• **ASSIGNED TASK**
Output the listing verbatim, leaving out every picture.

• **DATA SHOWN**
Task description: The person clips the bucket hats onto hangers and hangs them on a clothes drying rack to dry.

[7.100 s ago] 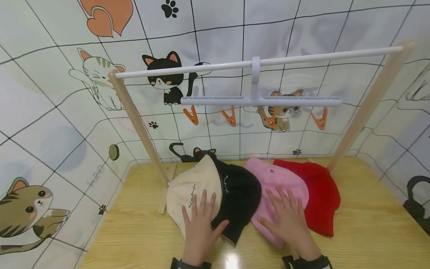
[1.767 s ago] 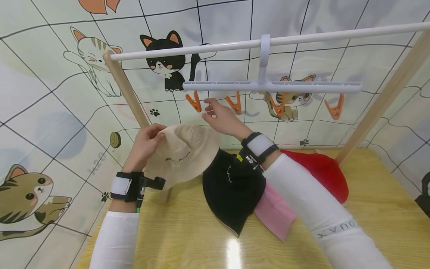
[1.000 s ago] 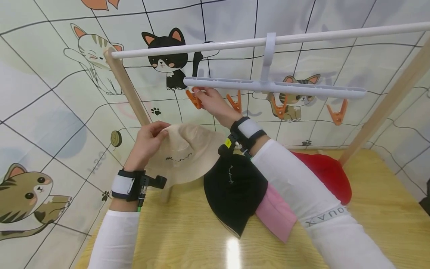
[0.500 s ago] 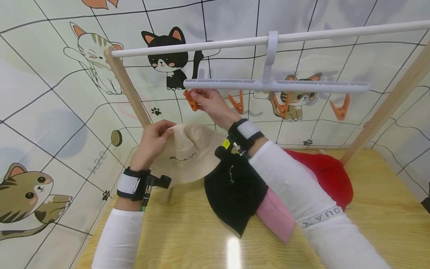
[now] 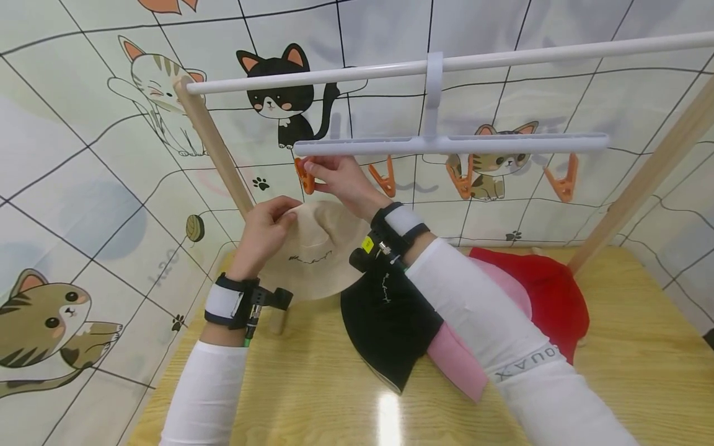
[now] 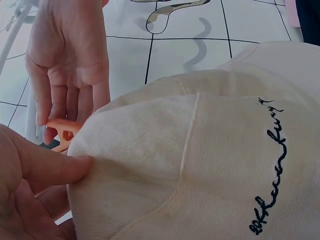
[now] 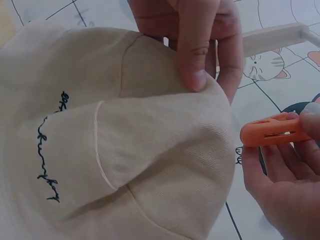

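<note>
My left hand (image 5: 263, 232) pinches the crown edge of a cream bucket hat (image 5: 318, 269), thumb in front, as the left wrist view also shows. The hat hangs tilted above the table, dark script stitched across it. Just above, my right hand (image 5: 346, 183) pinches the leftmost orange clip (image 5: 304, 176) under the pale hanger (image 5: 379, 147). In the right wrist view this clip (image 7: 275, 131) lies between thumb and fingers, beside the hat's top (image 7: 220, 110) and apart from it. Its mouth's exact state is hard to tell.
Three more orange clips (image 5: 385, 178) hang along the bar. The hanger hooks over a white rod (image 5: 502, 60) on wooden posts (image 5: 214, 145). A black hat (image 5: 385, 328), a pink hat (image 5: 457, 362) and a red hat (image 5: 549, 291) lie overlapping on the wooden table (image 5: 323, 384).
From resting over the hats, my hands have moved up; the left lifted the cream hat. My right hand took the leftmost clip, then drew it slightly left. The left hand shifted right and up.
</note>
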Motion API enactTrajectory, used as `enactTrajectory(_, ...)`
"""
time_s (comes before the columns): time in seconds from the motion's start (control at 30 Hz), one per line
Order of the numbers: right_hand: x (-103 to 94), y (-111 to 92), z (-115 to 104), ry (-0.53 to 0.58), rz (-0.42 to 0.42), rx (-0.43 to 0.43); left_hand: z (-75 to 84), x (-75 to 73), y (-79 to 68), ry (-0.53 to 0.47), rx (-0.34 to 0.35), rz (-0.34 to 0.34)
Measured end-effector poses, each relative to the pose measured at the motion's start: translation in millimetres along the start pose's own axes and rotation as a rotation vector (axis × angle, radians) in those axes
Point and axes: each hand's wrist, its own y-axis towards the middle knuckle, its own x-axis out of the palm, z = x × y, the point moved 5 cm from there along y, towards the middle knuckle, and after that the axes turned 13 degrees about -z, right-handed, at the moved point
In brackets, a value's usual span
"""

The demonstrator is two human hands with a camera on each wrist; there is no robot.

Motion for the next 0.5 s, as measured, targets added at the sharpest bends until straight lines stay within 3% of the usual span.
enactTrajectory(0.5,6.7,1.2,7.8,0.097,0.032,-0.015,2.8,1.5,3.0,0.040,-0.002,0.002)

• **RESPONSE FOR THIS EXERCISE**
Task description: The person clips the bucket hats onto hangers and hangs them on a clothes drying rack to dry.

[7.100 s ago] 
[1.767 s ago] 
[1.000 s ago] 
[0.500 s ago] 
[now] 
[now] 
[now] 

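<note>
My left hand (image 5: 263, 232) pinches the crown edge of a cream bucket hat (image 5: 318, 269), thumb in front, as the left wrist view also shows. The hat hangs tilted above the table, dark script stitched across it. Just above, my right hand (image 5: 346, 183) pinches the leftmost orange clip (image 5: 304, 176) under the pale hanger (image 5: 379, 147). In the right wrist view this clip (image 7: 275, 131) lies between thumb and fingers, beside the hat's top (image 7: 220, 110) and apart from it. Its mouth's exact state is hard to tell.
Three more orange clips (image 5: 385, 178) hang along the bar. The hanger hooks over a white rod (image 5: 502, 60) on wooden posts (image 5: 214, 145). A black hat (image 5: 385, 328), a pink hat (image 5: 457, 362) and a red hat (image 5: 549, 291) lie overlapping on the wooden table (image 5: 323, 384).
From resting over the hats, my hands have moved up; the left lifted the cream hat. My right hand took the leftmost clip, then drew it slightly left. The left hand shifted right and up.
</note>
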Motion API enactTrajectory, used as `enactTrajectory(_, ...)`
"""
time_s (comes before the columns): time in seconds from the motion's start (control at 30 Hz), one per line
Order of the numbers: right_hand: x (-103 to 94), y (-111 to 92), z (-115 to 104), ry (-0.53 to 0.58), rz (-0.42 to 0.42), rx (-0.43 to 0.43); left_hand: z (-75 to 84), x (-75 to 73), y (-79 to 68), ry (-0.53 to 0.47), rx (-0.34 to 0.35), rz (-0.34 to 0.34)
Measured end-effector poses, each relative to the pose measured at the motion's start: translation in millimetres along the start pose's own axes and rotation as a rotation vector (axis × angle, radians) in those axes
Point and axes: each hand's wrist, its own y-axis towards the middle knuckle, its own x-axis out of the palm, z = x × y, the point moved 5 cm from there along y, towards the middle knuckle, and after that the axes turned 13 degrees about -z, right-handed, at the moved point
In brackets, a value's usual span
"""

The demonstrator is two human hands with a camera on each wrist; there is no robot.

Motion for the next 0.5 s, as measured, targets added at the sharpest bends until straight lines stay within 3% of the usual span.
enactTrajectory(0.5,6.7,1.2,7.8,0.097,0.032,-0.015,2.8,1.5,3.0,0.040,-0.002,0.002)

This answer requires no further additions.